After grad student 1 has been picked only 15 people will be left, and since the available slots left are 3 we have 12 possible locations (3*4=12). Thus:

P(A_1) = P(A_0 \cap A_1)=P(A_0)P(A_1|A_0)=P(A_1|A_0)=12/15

Similarily:

P(A_2) =P(A_1)P(A_2|A_1)=(12/15)*(2*4/14)=12*8/15*14 P(A_3) = P(A_2)P(A_3|A_2)=P(A_2)*4/13=0.1406

Let us see if this is really the case with a simulation

Code
import numpy as np
import random
from tqdm import tqdm
valid_array = []
num_sim = 1000 # NOTE: remember to set high for better results

for _ in range(num_sim):
  student_id = np.arange(1, 17)

  random.shuffle(student_id)

  groups = [
    student_id[0:4],
    student_id[4:8],
    student_id[8:12],
    student_id[12:16],
    ] 

  for g in groups:
    num_grad_in_g = 0 
    for g_id in [1,2,3,4]:
      if g_id in g:
        num_grad_in_g += 1
    if num_grad_in_g > 1:
      break
    
  if num_grad_in_g >1:
    valid_array.append(0)
  else: 
    valid_array.append(1)

print(f'Probability is {np.sum(valid_array)/float(num_sim)} after {num_sim} trials.')
Probability is 0.13 after 1000 trials.

Example 1.14. Alice is taking a probability class and at the end of each week she can be either up-to-date or she may have fallen behind. If she is up-to-date in a given week, the probability that she will be up-to-date (or behind) in the next week is 0.8 (or 0.2, respectively). If she is behind in a given week, the probability that she will be up-to-date (or behind) in the next week is 0.6 (or 0.4, respectively). Alice is (by default) up-to-date when she starts the class. What is the probability that she is up-to-date after three weeks?

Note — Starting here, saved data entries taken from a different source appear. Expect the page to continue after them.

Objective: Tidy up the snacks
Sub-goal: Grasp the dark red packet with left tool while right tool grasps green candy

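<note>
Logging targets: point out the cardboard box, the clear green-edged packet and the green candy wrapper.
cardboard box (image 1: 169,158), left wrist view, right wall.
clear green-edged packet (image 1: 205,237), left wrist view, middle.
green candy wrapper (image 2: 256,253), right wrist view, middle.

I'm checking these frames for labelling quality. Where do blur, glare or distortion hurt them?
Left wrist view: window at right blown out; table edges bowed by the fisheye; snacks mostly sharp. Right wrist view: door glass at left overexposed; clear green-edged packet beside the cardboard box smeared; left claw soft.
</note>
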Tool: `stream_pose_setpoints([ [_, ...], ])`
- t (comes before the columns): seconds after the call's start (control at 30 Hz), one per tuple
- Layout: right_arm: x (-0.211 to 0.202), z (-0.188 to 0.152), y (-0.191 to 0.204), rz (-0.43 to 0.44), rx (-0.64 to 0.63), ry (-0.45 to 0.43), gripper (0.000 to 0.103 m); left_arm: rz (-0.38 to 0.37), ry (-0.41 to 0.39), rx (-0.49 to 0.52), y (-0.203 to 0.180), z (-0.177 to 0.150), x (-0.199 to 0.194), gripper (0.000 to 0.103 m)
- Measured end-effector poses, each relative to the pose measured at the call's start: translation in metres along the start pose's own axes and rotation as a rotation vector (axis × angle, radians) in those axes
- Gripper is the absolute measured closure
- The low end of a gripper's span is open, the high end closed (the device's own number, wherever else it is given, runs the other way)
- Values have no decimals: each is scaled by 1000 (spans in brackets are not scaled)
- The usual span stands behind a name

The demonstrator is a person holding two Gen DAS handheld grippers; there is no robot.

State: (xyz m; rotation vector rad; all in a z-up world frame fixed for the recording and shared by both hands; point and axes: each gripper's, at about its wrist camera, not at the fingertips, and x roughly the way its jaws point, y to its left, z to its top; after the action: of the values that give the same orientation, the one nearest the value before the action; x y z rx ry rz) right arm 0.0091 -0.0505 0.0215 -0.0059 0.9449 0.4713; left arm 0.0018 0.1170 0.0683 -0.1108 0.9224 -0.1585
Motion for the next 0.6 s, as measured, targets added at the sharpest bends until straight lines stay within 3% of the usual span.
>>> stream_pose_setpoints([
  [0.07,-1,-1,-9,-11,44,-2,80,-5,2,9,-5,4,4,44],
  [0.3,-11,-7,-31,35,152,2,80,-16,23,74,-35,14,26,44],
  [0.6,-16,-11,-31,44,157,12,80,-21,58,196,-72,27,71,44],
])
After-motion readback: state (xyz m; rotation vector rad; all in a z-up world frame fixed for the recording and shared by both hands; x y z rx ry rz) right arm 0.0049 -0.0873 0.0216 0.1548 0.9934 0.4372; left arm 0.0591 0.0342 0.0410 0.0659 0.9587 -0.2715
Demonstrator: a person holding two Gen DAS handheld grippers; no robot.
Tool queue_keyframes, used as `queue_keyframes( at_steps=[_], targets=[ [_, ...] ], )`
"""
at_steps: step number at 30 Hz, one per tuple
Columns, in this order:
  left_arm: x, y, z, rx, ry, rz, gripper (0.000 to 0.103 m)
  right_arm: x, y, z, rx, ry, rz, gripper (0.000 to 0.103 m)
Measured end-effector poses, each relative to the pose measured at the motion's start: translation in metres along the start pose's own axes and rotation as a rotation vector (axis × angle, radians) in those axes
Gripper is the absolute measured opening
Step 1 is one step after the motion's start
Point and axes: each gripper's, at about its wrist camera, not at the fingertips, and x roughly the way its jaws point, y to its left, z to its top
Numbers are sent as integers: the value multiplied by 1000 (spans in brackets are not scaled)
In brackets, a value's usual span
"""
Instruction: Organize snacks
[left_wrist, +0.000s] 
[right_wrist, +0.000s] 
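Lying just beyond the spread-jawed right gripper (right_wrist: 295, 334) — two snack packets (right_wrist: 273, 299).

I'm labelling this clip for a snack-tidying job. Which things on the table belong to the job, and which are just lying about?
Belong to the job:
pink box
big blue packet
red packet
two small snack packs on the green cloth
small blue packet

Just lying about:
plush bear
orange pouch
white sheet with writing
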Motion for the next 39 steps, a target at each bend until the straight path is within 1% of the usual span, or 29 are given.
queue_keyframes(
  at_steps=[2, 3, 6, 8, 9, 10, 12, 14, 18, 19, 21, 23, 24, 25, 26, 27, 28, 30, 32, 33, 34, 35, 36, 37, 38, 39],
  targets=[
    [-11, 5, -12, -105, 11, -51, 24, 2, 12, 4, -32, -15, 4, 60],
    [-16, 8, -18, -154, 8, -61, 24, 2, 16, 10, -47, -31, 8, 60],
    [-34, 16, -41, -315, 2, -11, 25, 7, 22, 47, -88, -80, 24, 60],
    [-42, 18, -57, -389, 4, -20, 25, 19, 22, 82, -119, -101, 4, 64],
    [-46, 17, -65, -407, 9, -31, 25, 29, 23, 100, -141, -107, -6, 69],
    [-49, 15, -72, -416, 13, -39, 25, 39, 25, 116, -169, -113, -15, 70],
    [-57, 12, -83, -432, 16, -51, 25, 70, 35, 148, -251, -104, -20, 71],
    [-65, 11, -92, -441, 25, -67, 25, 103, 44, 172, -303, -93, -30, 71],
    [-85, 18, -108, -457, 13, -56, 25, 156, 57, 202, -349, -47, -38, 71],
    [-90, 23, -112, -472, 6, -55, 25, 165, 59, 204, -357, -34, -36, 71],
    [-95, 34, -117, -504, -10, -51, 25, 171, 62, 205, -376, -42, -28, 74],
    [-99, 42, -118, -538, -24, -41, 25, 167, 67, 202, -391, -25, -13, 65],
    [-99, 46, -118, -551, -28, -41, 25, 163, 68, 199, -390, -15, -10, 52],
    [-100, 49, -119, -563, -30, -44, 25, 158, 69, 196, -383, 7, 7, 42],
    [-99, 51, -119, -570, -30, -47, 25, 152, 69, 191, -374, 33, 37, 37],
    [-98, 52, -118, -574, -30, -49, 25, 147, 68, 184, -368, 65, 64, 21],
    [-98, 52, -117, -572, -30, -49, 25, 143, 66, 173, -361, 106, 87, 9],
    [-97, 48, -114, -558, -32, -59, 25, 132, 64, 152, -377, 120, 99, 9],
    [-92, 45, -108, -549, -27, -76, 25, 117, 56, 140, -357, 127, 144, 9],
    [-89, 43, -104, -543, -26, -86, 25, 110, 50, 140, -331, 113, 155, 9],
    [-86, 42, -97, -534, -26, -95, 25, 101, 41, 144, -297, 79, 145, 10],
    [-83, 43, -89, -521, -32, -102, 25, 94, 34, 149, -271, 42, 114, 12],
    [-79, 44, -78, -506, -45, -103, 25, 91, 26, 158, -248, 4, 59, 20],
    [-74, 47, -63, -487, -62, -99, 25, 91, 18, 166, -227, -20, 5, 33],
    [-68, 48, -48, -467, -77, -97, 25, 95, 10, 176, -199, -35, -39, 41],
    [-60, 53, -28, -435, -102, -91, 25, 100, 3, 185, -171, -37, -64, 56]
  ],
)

Let U_i be the event that Alice is up-to-date at the end of week i and \overline{U}_i be not up-to-date, the goal is the find P(U_3).

Starting with P(U_2)=P(U_2\cap U_1)\bigcup P(U_2\cap\overline{U}_1) which becomes P(U_2) = P(U_1)P(U_2|U_1)+ P(\overline{U}_1)P(U_2|\overline{U}_1). Since she starts the week up-to-date, then P(U_1)=0.8, P(\overline{U}_1) = 0.2.

Thus, P(U_2) = 0.8 * 0.8 + 0.2 * 0.4=0.72. Similarily: P(\overline{U}_2) = P(U_1)P(\overline{U}_2|U_1)+ P(\overline{U}_1)P(\overline{U}_2|\overline{U}_1) \\ =0.8 * 0.2 + 0.2 * 0.6 = 0.28

Finally,

\begin{align} P(U_3) &= P(U_2)P(U_3|U_2)+ P(\overline{U}_2)P(U_3|\overline{U}_2) \\ &=0.72*0.8 + 0.28 * 0.4 \\ &=0.688 \end{align}

Example 1.17. Consider an experiment involving two successive rolls of a 4-sided die in which all 16 possible outcomes are equally likely and have a probability of 1/16.

Are the events A = \text{\{maximum of the two rolls is 2\}}, B = \text{\{minimum of the two rolls is 2}\} independent?

They are not independent because P(A) = 3/16, P(B) = 5/16, P(A\cap B) = 1/16 \neq 15/(16*16).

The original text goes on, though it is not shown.